Within the last seven months, there has been a barrage of headlines in the UK media about disclosure in rape cases. In December 2017, evidence was disclosed in a case called R V Allan[1] which led to it being dropped at court and the Met police decision to review all rape cases. We initially responded to this decision in January 2018. 

The headlines since have been harmful and inaccurate but, perhaps most importantly, they have gained traction, sparked outrage and had a tremendous impact on the entire criminal justice system and belief in survivors. Disclosure has taken up countless column inches, reached the upper echelons of government and, soon, it will also lead to a transformation of the way electronic data is obtained and accessed in all police investigations.

But what does disclosure actually mean?

The criminal justice system can be confusing and complex, and the issue of disclosure adds another indecipherable barrier for survivors who have reported to the police, or who are thinking about it.

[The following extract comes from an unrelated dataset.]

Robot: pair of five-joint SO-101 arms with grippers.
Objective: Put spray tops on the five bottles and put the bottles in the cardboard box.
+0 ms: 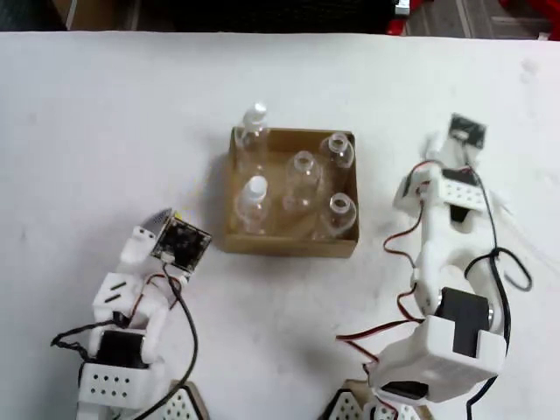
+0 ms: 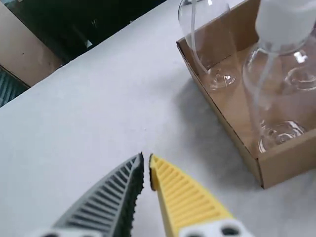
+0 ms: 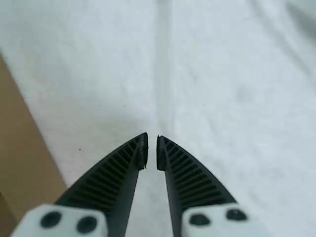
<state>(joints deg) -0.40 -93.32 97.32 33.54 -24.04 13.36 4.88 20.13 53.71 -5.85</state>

With the media full of inaccuracies and inconsistencies, we thought we would break it down and bust some of the main myths about disclosure:

What is disclosure?

When criminal cases are being prepared for trial the prosecution must share with the defence any material – or evidence – which could potentially undermine the prosecution case or assist the case for the defence. This sharing of information is called disclosure; material is ‘disclosed’ to the defence.

Disclosure happens in all criminal cases and the police – who investigate crimes and gather evidence – have an obligation to disclose any material they have that they think is ‘relevant’ to the case. They will disclose it to the Crown Prosecution Service (CPS) who are the lawyers, or prosecutors, who make decisions about whether or not cases will go to trial.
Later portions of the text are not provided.